Note that `readBUGSmodel`

allows one to include `var`

and `data`

blocks in the model file as in some of the BUGS examples (such as `inhaler`

). The `data`

block pre-computes constant and data values. Also note that if `data`

and `inits`

are provided as files, the files should contain R code that creates objects analogous to what would populate the list if a list were provided instead. Please see the JAGS manual examples or the `classic_bugs`

directory in the NIMBLE package for example syntax. NIMBLE by and large does not need the information given in a `var`

block but occasionally this is used to determine dimensionality, such as in the case of syntax like `xbar <- mean(x[])`

where `x`

is a variable that appears only on the right-hand side of BUGS expressions.

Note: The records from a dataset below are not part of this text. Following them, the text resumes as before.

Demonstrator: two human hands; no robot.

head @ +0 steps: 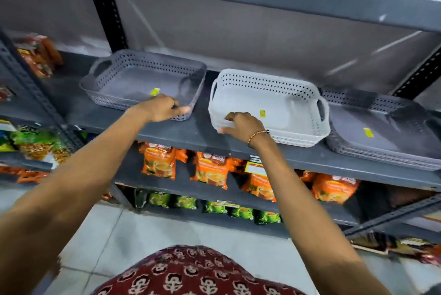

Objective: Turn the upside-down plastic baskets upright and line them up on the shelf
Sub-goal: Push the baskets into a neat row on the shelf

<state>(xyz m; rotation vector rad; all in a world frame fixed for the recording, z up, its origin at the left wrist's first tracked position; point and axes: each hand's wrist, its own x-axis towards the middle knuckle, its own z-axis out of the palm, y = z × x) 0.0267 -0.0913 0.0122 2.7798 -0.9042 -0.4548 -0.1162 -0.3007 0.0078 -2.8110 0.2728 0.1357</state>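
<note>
three perforated plastic baskets sit open side up in a row on the grey metal shelf (167, 132). the grey basket (143, 82) lies at about 10 o'clock in the view, the white basket (281, 104) near the centre at 12 o'clock, and a second grey basket (391, 132) at 3 o'clock, its near left corner touching or tucked just under the white one. each bears a small yellow sticker inside. the left hand (162, 108) is clenched on the near right rim of the first grey basket, fingers curled over its edge. the right hand (241, 125), a beaded bracelet (256, 136) at its wrist, grasps the near left corner of the white basket. orange snack packets (210, 170) hang on the shelf below, at 6 o'clock from the baskets.
</note>
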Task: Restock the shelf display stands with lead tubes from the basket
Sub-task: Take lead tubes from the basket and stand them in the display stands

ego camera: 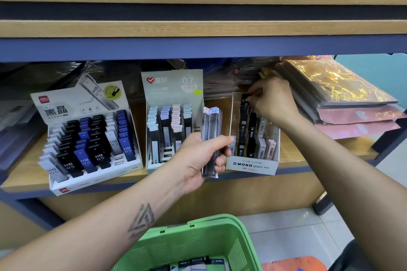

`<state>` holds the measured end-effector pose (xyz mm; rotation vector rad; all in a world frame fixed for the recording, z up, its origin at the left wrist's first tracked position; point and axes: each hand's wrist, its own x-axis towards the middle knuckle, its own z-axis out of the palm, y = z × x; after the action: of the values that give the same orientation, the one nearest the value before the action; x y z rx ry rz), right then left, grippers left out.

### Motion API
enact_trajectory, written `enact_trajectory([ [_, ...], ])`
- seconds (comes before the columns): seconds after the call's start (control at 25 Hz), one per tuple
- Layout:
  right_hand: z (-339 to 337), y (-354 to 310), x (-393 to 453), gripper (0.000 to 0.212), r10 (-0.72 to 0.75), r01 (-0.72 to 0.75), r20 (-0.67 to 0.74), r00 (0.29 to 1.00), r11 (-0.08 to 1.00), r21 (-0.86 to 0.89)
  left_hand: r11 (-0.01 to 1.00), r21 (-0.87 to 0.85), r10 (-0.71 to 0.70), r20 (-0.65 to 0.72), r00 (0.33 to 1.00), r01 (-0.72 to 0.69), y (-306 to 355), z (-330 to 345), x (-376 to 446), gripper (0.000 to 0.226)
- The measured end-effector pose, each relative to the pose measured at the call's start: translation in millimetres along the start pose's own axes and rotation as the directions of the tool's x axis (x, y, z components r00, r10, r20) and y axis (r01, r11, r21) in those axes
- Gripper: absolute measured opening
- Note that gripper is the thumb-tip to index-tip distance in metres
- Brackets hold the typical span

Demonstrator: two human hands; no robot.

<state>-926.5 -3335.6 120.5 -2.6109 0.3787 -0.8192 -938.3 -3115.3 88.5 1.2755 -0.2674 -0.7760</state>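
Head view, the only view. Three stands sit in a row on the wooden shelf (293,149): Deli stand (88,138) at left, 0.7 stand (174,121) in the middle, Mono stand (253,138) at right.

Left hand (198,160) grips a small bundle of tubes (211,141) upright, thumb across the front, fingers curled behind. It hangs in front of the gap between the 0.7 and Mono stands. Judged: a ready supply held close to the stand being filled, so the other hand need not go down to the basket each time.

Right hand (273,101) is over the back of the Mono stand, fingertips pinching a dark tube (245,97) at its top end. Tube stands near upright at the rear row. Judged: held by the cap so it drops straight into its slot between neighbours; whether it is seated cannot be told.

Green basket (198,244) sits below the shelf edge, under the forearms. A few more tubes show at its bottom.

Glossy packets (339,94) lie stacked just right of the Mono stand.
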Motion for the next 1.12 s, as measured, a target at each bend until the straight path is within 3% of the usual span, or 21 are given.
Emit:
enact_trajectory([
  [0.2,-27.7,-4.0,2.0,0.018,-0.035,0.033,-0.075,0.997,0.999,-0.021,1.0,0.02,-0.007,-0.014,1.0,0.007,-1.3,-2.2,-0.8,0.011],
  [0.44,-14.2,0.7,-6.2,0.02,0.019,-0.018,-0.049,0.999,0.999,0.027,1.0,0.014,-0.02,-0.016,1.0,0.02,-4.4,-1.4,-4.0,0.01],
  [0.68,11.4,0.1,-2.2,0.021,0.062,-0.063,-0.011,0.998,0.997,-0.053,1.0,0.015,-0.027,-0.018,0.999,0.027,-3.4,-3.9,-1.9,0.01],
  [0.88,16.7,2.3,-1.7,0.016,0.071,-0.081,-0.071,0.995,0.987,-0.141,0.999,0.023,-0.024,-0.015,1.0,0.025,-3.6,-3.7,-0.1,0.01],
  [1.12,2.7,-2.1,-14.8,0.032,0.035,-0.04,-0.04,0.999,0.991,-0.128,0.995,-0.053,-0.075,0.069,0.995,0.079,-2.1,-2.8,-5.3,0.004],
])
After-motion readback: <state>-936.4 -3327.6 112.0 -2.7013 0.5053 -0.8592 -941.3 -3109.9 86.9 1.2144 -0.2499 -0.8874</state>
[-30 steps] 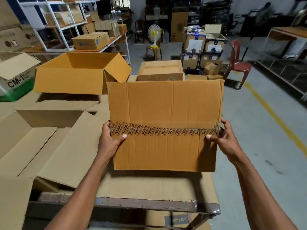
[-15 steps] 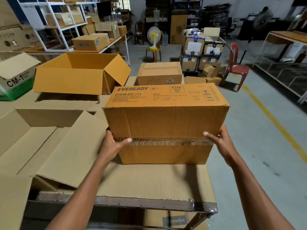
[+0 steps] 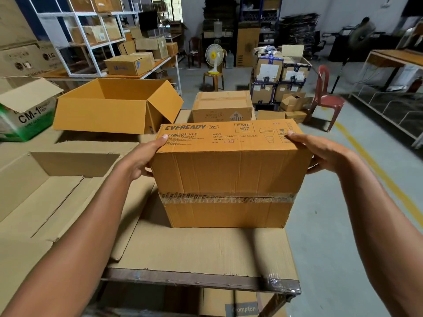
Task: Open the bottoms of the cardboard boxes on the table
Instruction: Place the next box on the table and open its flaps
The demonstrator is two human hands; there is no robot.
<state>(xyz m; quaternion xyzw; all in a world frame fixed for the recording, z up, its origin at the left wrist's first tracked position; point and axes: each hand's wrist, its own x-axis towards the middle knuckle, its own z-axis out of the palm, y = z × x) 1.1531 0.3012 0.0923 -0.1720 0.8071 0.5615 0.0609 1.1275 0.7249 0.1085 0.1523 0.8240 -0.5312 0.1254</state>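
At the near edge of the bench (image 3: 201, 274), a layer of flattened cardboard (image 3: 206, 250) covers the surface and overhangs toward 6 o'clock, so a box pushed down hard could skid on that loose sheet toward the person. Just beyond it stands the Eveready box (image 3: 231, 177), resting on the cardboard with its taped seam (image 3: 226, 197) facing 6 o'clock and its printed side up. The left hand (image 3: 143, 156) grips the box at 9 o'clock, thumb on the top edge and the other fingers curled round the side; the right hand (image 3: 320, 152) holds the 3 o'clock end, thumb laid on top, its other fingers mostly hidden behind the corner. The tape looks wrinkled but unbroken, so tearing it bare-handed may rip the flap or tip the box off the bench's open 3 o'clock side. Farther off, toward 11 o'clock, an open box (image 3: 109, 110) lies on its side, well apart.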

Note that NIMBLE does not handle formatting such as in some of the original BUGS examples in which data was indicated with syntax such as `data x in 'x.txt'`

.

### 6.1.3 Making multiple instances from the same model definition

Sometimes it is useful to have more than one copy of the same model. For example, an algorithm (i.e., nimbleFunction) such as an MCMC will be bound to a particular model before it is run. A user could build multiple algorithms to use the same model instance, or they may want each algorithm to have its own instance of the model.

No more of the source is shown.